[DIRECTIONS FOR THIS TASK]: After repeating the line containing "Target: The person", stop; until then, repeat each line of the listing below exactly, starting with the first.

[GIVEN ENTRIES]:
*** Begin section ***
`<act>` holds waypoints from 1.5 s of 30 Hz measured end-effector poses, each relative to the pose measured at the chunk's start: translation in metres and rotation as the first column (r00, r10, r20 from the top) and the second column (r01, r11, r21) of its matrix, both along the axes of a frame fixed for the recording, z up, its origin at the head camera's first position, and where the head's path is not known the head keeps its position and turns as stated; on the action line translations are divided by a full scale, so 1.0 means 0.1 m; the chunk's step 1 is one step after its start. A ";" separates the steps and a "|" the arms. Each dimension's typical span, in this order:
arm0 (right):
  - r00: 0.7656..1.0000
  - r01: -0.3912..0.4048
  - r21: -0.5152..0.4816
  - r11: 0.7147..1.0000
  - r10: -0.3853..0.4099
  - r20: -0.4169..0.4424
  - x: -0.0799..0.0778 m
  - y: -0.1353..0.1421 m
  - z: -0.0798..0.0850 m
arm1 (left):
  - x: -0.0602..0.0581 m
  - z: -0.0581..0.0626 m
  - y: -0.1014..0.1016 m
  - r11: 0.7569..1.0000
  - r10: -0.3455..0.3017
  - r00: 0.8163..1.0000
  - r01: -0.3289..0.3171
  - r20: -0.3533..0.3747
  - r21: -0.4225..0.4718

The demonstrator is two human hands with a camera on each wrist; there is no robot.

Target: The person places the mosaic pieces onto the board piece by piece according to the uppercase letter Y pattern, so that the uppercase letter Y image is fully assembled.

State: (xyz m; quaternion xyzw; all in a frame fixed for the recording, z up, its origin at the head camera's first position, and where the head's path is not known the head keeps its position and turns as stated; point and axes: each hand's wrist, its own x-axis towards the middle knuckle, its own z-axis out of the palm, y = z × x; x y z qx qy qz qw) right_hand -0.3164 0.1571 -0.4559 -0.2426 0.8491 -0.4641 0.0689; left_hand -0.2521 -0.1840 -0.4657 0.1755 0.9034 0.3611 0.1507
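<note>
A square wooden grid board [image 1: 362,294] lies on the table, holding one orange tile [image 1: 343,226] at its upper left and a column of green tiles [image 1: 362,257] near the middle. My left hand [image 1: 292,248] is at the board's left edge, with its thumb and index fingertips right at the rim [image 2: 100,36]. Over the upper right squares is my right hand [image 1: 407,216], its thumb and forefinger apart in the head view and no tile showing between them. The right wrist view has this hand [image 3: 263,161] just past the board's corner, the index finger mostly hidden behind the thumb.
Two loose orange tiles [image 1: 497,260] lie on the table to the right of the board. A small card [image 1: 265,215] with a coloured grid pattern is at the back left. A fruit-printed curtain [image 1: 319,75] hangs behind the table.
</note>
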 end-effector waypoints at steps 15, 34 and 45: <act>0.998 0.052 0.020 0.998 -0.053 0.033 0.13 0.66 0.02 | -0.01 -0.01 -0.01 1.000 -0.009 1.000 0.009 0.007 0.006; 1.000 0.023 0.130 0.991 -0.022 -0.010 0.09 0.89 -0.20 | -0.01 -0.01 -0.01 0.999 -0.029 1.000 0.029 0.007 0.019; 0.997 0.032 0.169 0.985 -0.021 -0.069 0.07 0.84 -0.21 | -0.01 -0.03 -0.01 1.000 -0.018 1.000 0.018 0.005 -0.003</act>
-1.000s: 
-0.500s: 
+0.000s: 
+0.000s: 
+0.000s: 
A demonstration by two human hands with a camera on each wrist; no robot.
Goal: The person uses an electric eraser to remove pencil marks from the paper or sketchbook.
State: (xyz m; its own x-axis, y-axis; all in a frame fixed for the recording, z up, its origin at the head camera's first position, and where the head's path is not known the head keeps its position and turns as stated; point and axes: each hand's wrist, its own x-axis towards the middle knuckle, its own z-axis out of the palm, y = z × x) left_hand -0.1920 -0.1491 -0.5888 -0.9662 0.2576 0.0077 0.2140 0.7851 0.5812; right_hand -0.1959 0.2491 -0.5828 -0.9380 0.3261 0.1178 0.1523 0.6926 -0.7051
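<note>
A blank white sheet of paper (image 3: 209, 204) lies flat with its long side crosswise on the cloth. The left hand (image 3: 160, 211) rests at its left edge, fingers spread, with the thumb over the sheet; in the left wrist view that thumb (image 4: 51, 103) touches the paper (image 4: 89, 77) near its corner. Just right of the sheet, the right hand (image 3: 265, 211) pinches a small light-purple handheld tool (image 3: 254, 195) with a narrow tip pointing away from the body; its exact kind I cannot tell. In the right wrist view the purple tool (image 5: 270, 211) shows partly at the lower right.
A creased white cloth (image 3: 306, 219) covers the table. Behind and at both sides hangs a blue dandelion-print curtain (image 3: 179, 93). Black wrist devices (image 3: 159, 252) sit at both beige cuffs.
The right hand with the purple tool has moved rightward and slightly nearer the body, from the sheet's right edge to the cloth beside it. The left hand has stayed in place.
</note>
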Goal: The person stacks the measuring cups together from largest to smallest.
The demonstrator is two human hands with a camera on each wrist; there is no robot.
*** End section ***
[ANSWER SPACE]:
`<act>` holds waypoints from 1.5 s of 30 Hz measured end-effector poses, each relative to the pose measured at the chunk's start: translation in metres and rotation as the first column (r00, r10, r20 from the top) and the second column (r01, r11, r21) of its matrix, both along the axes of a frame fixed for the recording, z up, its origin at the head camera's first position, and where the head's path is not known the head keeps its position and turns as stated; on the action line translations are divided by a full scale, so 1.0 means 0.1 m; the chunk's step 1 is one step after its start. A ";" separates the steps and a "|" the arms. Each dimension's typical span, in this order:
arm0 (right):
  - r00: 0.7656..1.0000
  - r01: -0.3912..0.4048
  - r21: -0.5152..0.4816
  - r11: 0.7147..1.0000
  - r10: -0.3853..0.4099
  - r20: -0.4169..0.4424
  - x: -0.0799..0.0778 m
  - y: -0.1353..0.1421 m
  - z: -0.0798..0.0850 m
arm1 (left):
  - x: -0.0602..0.0581 m
  - z: -0.0581..0.0626 m
  - y: -0.1014..0.1016 m
  - r11: 0.7569..1.0000
  - r10: -0.3455..0.3017
  - r00: 0.8163..1.0000
  - r01: -0.3289..0.3171
  - r20: -0.3533..0.3747
  - r21: -0.4225..0.4718

The demonstrator is two human hands with a camera on each wrist; there is no robot.

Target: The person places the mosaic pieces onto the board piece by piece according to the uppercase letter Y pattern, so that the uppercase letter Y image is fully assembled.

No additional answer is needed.